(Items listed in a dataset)
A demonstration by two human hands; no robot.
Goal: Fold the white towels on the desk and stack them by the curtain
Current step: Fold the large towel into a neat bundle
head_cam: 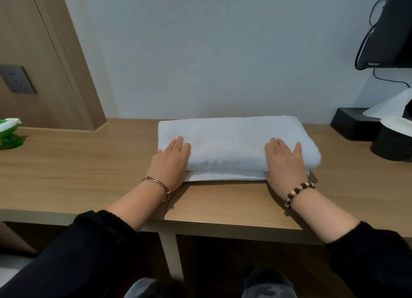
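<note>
A folded white towel lies on the wooden desk close to the wall, with a thinner white layer showing under its near edge. My left hand lies flat on the towel's near left corner, fingers straight. My right hand lies flat on the near right part, fingers straight and spread. Both palms press down on the cloth. No curtain is in view.
A green and white object sits at the desk's far left. At the right stand a black tissue box with a white tissue, a black round container, and a black monitor with cables above.
</note>
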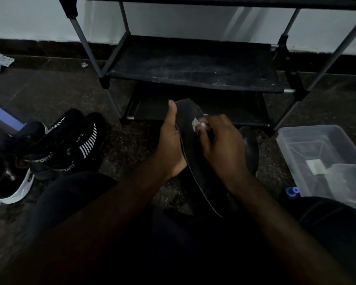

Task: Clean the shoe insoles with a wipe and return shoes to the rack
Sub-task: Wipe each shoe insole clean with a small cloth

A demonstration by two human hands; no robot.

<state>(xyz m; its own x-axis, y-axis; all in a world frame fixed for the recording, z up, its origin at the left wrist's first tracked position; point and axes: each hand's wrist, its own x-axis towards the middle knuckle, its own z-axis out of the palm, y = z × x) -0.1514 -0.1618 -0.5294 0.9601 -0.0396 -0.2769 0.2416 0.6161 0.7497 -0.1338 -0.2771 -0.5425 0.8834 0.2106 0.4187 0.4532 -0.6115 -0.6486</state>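
Left hand [170,145] grips the insole [190,132] along its edge, thumb raised beside the toe end. Right hand [222,147] pinches a crumpled wipe [197,124] against the insole's upper face, just across from that thumb. A second insole [251,149] lies on the floor behind the right hand. Shoes [70,145] stand well left of the grip; the rack [193,66] stands beyond it.

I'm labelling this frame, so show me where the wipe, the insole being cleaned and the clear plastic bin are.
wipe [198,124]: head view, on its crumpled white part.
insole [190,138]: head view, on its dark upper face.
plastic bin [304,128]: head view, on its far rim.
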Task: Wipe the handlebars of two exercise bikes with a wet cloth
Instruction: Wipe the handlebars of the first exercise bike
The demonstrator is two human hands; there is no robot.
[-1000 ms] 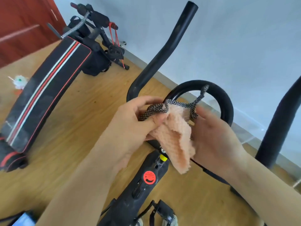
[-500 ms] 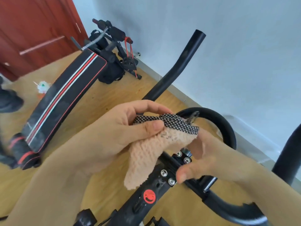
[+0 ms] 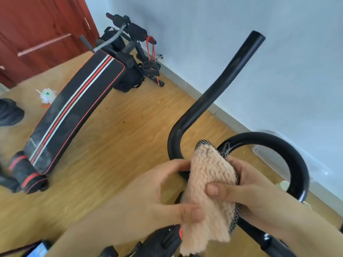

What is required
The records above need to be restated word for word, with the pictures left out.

Exercise solution
A demonstration by two human hands; no robot.
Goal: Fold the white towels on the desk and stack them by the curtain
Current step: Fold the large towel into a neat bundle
head_cam: 
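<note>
A folded white towel lies on the wooden desk close to the wall, with a thinner white layer showing under its near edge. My left hand lies flat on the towel's near left corner, fingers straight. My right hand lies flat on the near right part, fingers straight and spread. Both palms press down on the cloth. No curtain is in view.
A green and white object sits at the desk's far left. At the right stand a black tissue box with a white tissue, a black round container, and a black monitor with cables above.
</note>
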
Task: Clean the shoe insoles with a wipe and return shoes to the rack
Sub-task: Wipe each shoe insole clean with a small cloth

A demonstration by two human hands; no robot.

<state>(xyz m; its own x-axis, y-axis; all in a world frame fixed for the recording, z up, its origin at the left wrist's first tracked position; point and axes: each hand's wrist, its own x-axis towards the middle knuckle, its own z-axis out of the palm, y = z × x) -0.1514 -0.1618 -0.5294 0.9601 -0.0396 -0.2769 0.2416 0.6161 0.7497 -0.1338 -0.2771 -0.5425 0.8834 0.2106 0.4187 0.4532 -0.6115 -0.6486</state>
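Left hand [170,145] grips the insole [190,132] along its edge, thumb raised beside the toe end. Right hand [222,147] pinches a crumpled wipe [197,124] against the insole's upper face, just across from that thumb. A second insole [251,149] lies on the floor behind the right hand. Shoes [70,145] stand well left of the grip; the rack [193,66] stands beyond it.

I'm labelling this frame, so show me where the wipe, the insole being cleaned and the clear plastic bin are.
wipe [198,124]: head view, on its crumpled white part.
insole [190,138]: head view, on its dark upper face.
plastic bin [304,128]: head view, on its far rim.
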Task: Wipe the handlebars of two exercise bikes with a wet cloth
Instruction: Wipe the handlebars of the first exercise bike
The demonstrator is two human hands; there is no robot.
[-1000 ms] 
[-500 ms] 
[+0 ms] 

Now the answer is complete.